In 1982 the founders of the New Haven Land Trust were motivated to try to preserve the remaining undeveloped natural areas in New Haven. As land was acquired it became apparent that environmental education had to be part of our mission. Offering guided nature walks both introduces the public to our preserves and reinforces the importance of conserving nature in an urban setting. In 1991, the Land Trust added community gardening to the mission and the program has expanded to almost 50 community gardens around New Haven. Education about food, sustainability, and gardening is key to the continued success of the gardens. 


This summer, the Land Trust is interested in partnering with New Haven organizations that engage youth! 

We want to get you and the youth you work with outside and learning about the wild wonders in our preserves! Whether your organization is a summer school group, neighborhood organization, or youth community engagement program, we want to talk to you! See our information packet here or download below for details and contact us for more information!



Highlighting Education in the preserves

As a supporting partner, the Garden Club of New Haven made a significant contribution to this effort by developing and teaching a curriculum for school children at the Long Wharf Nature Preserve (found here). The Long Wharf Nature Preserve has been used as a site for Horseshoe crab research by Sacred Heart University and on any given school day you may find students from the Sound School in the Preserve participating in other research studies. 

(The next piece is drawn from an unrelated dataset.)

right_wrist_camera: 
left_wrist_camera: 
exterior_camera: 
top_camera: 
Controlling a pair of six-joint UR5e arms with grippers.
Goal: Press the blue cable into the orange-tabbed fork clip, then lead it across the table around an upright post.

Mary Beth Decker - Walk at the Wharf - Jellyfish exploration - 6.20.15


Pond Lily Nature Preserve now sports two camera stations to help us document the coming changes as we remove the 100+ year-old dam on the West River. Click here to read more about it! Or see what photos have been taken so far.

Pond Lily - dam, fishway


Conservation activities abound at the Quinnipiac Meadows Nature Preserve. Between the recent installation of a bat box at the Preserve, our very active osprey nests (see photo below), and the thriving native trees planted last fall, the Preserve is fast becoming an even better place for wildlife and native ecosystems (for people too!).